### Prompt
How many lines of these entries hold the string "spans"? Answer with the number alone.

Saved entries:
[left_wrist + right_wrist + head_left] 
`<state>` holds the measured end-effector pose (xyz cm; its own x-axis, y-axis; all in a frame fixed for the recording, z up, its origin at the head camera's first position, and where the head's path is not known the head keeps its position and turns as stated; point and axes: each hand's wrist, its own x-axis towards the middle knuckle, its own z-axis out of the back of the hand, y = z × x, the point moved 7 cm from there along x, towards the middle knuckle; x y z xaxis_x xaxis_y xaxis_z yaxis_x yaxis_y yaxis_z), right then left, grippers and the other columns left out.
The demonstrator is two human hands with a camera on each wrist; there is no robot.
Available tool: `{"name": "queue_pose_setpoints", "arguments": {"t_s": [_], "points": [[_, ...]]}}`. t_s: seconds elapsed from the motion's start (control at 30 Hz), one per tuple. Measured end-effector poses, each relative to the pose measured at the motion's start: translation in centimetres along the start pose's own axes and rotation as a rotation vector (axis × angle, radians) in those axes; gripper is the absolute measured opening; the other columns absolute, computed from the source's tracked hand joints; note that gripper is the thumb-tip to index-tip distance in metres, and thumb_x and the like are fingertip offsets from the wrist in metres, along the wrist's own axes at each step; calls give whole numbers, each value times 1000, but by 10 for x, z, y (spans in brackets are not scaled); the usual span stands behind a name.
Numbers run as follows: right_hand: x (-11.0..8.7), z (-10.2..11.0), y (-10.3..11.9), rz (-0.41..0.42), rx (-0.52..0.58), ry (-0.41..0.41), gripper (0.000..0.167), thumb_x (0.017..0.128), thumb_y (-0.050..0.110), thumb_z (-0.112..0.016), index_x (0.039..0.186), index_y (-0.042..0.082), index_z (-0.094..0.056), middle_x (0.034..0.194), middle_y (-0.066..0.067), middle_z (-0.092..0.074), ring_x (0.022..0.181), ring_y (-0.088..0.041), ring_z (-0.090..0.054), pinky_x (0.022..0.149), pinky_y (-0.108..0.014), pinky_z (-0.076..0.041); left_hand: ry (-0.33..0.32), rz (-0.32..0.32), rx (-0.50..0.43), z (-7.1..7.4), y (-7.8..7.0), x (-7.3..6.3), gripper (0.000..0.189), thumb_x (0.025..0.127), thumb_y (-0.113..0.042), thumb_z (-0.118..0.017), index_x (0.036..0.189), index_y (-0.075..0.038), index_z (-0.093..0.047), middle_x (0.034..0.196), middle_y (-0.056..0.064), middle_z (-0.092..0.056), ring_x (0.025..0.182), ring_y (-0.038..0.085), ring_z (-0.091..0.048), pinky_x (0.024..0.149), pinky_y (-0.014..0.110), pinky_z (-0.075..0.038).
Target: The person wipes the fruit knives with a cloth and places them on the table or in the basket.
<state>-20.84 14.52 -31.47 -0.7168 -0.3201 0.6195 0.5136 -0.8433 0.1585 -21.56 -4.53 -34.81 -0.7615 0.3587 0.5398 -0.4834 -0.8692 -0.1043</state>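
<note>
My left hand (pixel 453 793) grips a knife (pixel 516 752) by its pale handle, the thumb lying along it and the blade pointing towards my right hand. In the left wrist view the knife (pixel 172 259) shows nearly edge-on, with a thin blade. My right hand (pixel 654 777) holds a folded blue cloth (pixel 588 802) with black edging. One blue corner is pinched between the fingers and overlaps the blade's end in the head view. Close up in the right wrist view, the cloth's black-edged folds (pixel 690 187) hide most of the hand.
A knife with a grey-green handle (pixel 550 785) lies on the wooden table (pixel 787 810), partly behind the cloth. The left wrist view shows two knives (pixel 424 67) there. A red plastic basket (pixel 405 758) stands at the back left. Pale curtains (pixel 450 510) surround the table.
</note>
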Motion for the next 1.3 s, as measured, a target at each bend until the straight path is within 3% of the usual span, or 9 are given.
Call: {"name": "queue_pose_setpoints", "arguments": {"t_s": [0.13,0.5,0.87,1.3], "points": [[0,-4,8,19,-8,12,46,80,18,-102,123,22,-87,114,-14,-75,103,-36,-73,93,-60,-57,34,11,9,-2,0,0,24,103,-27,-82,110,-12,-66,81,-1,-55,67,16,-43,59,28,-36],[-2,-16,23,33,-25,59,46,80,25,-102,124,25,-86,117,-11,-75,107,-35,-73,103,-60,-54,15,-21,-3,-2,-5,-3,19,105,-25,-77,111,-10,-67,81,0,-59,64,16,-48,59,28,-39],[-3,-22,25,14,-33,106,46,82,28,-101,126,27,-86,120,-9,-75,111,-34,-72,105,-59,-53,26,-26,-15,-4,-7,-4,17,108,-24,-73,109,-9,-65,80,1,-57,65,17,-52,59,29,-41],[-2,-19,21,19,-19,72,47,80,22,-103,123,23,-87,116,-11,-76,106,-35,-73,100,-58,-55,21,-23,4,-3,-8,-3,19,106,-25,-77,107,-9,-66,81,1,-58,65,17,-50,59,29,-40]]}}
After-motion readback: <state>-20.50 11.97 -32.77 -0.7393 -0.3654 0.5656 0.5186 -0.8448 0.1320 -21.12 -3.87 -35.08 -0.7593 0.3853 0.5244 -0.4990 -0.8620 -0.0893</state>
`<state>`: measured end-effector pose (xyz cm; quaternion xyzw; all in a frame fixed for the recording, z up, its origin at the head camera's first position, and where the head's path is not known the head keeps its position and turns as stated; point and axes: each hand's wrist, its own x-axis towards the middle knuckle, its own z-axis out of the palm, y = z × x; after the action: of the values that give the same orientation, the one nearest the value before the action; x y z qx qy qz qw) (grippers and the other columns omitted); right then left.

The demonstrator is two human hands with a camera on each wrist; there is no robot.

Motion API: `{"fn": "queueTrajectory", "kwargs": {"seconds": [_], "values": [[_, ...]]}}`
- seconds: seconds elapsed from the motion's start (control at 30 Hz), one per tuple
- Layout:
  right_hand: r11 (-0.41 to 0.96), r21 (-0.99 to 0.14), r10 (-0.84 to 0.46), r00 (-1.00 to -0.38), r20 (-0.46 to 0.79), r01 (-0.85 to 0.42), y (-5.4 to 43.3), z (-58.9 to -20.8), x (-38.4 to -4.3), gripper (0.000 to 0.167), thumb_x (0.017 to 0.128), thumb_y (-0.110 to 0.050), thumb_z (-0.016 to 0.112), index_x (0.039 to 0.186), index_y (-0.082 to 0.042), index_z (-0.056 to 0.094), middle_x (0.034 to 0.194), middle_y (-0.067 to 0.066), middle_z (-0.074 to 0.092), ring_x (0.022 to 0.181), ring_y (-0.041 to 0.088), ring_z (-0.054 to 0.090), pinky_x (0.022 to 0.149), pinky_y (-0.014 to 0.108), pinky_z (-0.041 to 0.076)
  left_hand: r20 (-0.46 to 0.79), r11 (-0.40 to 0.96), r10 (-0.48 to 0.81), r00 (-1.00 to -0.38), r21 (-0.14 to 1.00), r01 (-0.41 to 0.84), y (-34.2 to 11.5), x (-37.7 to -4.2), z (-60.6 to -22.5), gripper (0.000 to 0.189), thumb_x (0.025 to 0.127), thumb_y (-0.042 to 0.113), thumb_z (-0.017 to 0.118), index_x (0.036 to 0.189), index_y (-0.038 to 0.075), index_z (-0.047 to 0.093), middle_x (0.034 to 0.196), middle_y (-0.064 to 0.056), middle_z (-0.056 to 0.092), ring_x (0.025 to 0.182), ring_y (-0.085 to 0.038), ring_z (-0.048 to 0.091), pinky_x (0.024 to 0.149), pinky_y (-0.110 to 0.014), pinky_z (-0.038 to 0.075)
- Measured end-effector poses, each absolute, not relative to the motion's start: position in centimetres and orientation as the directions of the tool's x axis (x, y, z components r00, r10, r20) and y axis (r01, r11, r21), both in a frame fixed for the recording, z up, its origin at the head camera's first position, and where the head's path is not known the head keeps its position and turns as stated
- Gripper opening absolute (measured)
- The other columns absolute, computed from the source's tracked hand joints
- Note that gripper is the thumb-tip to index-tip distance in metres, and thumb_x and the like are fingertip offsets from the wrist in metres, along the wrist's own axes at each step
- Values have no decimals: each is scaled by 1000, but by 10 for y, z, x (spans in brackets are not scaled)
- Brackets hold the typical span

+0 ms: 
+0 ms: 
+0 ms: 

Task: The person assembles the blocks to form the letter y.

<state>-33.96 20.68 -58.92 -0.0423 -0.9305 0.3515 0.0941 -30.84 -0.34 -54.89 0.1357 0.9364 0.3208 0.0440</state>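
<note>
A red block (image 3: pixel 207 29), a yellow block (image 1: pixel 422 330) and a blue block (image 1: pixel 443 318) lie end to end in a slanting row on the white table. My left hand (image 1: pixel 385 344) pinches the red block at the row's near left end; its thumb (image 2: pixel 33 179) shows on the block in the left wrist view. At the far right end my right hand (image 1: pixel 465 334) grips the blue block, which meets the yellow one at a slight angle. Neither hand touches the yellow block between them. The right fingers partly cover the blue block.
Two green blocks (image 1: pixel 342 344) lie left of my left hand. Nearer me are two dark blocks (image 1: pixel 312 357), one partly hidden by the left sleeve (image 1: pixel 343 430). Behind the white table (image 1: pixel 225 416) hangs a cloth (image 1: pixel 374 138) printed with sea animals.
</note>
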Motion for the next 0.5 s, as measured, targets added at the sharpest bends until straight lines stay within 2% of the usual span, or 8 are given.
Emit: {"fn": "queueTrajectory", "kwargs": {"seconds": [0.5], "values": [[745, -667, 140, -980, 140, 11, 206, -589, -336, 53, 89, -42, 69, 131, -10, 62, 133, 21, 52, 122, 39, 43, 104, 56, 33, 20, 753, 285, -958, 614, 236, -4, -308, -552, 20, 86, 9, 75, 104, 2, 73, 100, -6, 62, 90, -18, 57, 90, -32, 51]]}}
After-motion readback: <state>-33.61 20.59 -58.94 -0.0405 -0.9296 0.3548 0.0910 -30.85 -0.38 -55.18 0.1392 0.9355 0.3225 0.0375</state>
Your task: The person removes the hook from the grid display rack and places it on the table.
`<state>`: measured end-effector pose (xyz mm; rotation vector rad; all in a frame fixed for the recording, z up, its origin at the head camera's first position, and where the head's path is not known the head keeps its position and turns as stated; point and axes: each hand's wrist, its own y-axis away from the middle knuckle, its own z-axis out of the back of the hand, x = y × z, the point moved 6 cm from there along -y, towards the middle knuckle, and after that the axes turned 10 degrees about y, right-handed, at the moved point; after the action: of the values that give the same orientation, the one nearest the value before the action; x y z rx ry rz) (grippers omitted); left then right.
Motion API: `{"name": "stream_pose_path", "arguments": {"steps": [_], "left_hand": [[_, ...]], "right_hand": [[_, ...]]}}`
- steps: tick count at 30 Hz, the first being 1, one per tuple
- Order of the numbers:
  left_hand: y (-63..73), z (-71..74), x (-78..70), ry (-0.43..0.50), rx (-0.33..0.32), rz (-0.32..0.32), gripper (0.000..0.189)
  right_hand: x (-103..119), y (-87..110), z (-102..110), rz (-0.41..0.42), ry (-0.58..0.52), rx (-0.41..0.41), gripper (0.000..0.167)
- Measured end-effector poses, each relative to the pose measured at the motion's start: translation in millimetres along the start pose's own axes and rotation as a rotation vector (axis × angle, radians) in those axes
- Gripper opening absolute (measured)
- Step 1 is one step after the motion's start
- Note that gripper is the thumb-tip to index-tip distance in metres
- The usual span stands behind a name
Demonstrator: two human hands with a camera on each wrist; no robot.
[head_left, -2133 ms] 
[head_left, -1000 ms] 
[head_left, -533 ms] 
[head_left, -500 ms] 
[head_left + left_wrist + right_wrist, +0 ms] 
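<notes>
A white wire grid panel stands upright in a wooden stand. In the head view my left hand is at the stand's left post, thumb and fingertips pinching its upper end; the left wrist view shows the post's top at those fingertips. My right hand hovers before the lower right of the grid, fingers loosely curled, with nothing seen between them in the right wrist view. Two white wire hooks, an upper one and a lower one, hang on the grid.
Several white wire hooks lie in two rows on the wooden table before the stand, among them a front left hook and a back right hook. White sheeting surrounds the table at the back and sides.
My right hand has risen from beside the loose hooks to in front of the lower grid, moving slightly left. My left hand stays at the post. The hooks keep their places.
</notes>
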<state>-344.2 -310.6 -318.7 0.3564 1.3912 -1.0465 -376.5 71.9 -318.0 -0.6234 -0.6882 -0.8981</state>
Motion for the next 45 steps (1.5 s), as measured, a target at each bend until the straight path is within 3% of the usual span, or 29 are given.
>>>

### Output of the task
2